PROBLEM REQUIREMENTS
Within the listing below, please copy exactly the lines between the line holding "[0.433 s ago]" and the line holding "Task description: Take", inclusive.
== SUPPLIED DATA ==
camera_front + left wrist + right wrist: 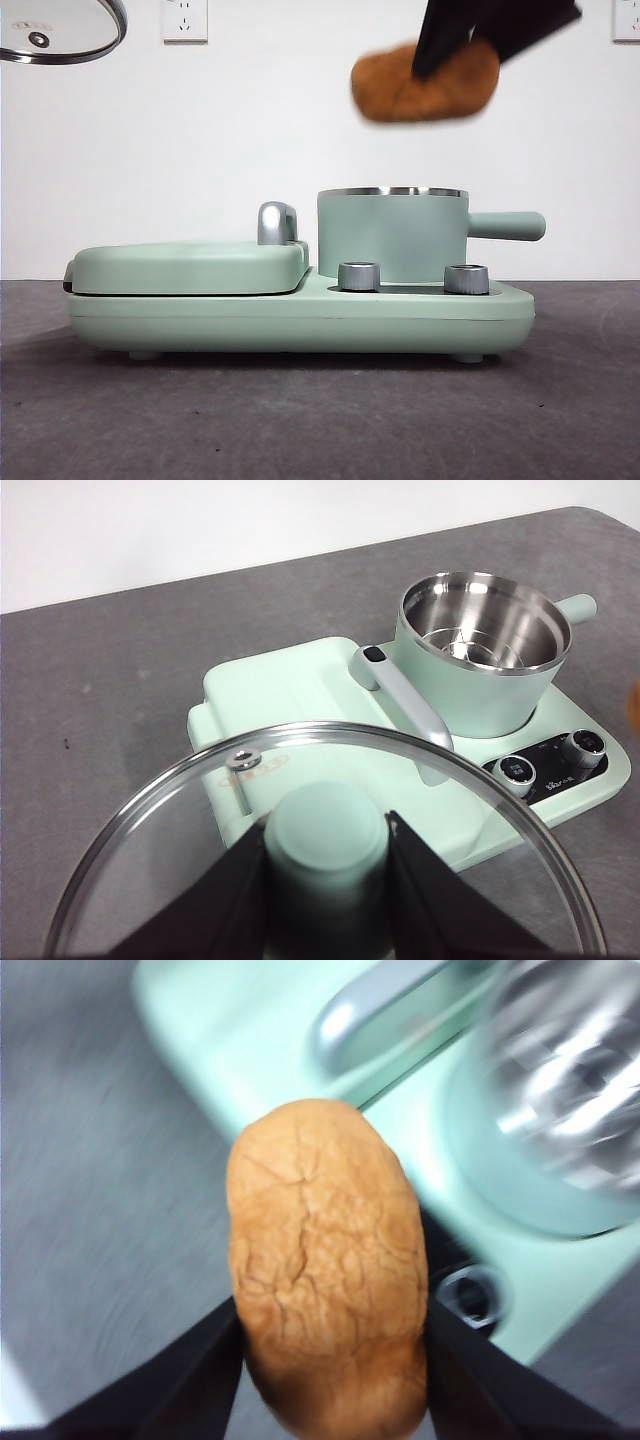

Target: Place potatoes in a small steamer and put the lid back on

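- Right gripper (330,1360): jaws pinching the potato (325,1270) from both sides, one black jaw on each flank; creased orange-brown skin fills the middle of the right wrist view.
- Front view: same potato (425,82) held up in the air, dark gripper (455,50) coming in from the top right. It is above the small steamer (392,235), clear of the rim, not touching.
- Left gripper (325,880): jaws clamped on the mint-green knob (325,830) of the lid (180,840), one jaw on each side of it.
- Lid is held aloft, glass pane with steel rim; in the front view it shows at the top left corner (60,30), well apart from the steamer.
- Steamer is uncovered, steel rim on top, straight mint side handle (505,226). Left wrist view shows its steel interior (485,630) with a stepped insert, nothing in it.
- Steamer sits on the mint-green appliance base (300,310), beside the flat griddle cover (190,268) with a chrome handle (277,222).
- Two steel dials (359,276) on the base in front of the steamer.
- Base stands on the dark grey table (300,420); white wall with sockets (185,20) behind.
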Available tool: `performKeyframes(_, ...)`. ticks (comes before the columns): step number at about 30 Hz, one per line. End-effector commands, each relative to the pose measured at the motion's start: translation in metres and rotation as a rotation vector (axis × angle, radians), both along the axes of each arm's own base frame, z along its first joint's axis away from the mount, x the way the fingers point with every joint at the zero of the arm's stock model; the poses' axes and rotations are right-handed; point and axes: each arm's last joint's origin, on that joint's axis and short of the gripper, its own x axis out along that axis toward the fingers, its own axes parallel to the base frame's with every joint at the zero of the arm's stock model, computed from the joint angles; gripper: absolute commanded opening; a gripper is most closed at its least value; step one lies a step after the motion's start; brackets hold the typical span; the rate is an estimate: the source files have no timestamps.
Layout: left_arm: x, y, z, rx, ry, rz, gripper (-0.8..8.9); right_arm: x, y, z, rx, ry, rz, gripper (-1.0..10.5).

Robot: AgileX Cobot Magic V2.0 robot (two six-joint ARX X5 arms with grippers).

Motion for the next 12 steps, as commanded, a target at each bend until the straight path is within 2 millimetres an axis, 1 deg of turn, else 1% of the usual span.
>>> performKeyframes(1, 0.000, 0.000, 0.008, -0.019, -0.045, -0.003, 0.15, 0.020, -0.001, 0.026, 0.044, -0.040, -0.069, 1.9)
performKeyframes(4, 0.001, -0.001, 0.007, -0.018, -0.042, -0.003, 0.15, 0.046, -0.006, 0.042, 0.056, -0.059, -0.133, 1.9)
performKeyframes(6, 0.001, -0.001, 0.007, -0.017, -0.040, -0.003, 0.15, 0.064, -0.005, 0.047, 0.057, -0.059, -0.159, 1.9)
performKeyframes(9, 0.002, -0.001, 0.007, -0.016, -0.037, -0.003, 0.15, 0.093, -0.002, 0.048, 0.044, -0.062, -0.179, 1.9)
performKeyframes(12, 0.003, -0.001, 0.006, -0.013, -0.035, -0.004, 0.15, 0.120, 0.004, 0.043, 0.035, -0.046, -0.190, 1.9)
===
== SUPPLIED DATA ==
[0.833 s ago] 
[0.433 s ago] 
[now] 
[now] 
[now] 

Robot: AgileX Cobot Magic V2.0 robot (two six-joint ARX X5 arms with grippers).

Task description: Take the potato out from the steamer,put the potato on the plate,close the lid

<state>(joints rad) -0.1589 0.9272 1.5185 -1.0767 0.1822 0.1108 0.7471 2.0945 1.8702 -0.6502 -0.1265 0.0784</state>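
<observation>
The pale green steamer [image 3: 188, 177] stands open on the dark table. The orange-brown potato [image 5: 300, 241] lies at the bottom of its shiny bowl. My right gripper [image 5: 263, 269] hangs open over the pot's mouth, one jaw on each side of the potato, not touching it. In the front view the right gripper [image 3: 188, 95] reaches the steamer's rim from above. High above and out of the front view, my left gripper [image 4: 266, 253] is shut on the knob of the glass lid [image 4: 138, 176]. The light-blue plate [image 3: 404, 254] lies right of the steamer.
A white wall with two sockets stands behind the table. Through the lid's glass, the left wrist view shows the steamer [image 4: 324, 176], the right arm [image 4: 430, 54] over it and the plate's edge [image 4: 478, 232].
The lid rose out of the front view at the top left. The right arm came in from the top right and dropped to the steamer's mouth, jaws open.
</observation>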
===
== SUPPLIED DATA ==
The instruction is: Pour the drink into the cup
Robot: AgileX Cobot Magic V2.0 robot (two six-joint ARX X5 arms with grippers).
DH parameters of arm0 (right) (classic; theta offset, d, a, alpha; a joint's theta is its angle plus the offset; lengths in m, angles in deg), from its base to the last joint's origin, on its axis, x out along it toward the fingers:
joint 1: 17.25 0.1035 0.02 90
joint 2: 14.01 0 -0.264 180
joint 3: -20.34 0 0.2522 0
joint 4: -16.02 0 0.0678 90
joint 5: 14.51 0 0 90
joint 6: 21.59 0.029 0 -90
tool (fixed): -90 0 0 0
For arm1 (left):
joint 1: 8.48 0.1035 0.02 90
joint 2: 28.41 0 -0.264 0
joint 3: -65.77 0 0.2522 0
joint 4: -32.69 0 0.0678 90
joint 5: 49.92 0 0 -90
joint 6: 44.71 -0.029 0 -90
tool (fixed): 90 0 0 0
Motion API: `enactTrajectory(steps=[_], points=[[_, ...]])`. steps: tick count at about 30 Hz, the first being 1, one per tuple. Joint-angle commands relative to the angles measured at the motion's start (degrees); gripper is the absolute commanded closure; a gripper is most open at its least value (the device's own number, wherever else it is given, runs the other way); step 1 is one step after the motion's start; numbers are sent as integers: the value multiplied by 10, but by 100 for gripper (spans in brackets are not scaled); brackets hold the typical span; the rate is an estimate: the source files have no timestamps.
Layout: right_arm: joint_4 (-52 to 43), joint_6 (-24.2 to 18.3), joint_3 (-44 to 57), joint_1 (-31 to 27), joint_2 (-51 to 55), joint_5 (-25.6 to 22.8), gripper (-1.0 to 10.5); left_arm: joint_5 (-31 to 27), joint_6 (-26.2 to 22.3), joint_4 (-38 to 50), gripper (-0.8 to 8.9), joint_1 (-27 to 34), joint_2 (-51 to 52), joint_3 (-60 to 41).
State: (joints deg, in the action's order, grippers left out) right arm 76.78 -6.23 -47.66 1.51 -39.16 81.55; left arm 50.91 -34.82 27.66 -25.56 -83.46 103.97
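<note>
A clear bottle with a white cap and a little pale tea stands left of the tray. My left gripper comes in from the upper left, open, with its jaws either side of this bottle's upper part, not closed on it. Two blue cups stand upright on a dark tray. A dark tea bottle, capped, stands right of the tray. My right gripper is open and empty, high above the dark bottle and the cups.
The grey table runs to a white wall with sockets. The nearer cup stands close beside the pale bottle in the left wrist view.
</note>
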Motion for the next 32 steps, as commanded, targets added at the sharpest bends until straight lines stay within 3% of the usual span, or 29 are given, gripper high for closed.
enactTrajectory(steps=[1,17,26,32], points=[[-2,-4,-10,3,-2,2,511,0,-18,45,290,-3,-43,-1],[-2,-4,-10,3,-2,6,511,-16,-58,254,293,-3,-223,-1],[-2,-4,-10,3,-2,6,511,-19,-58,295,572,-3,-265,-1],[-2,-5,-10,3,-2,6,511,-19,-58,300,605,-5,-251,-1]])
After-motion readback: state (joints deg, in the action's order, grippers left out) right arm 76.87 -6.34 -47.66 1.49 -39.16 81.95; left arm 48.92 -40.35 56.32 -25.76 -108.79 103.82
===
RESPONSE AREA
[0.433 s ago] 
[now] 
[now] 
[now] 

Robot: AgileX Cobot Magic V2.0 robot (two six-joint ARX X5 arms with grippers).

Task description: Take the potato out from the steamer,put the potato on the plate,close the lid

Nothing else belongs to this exercise.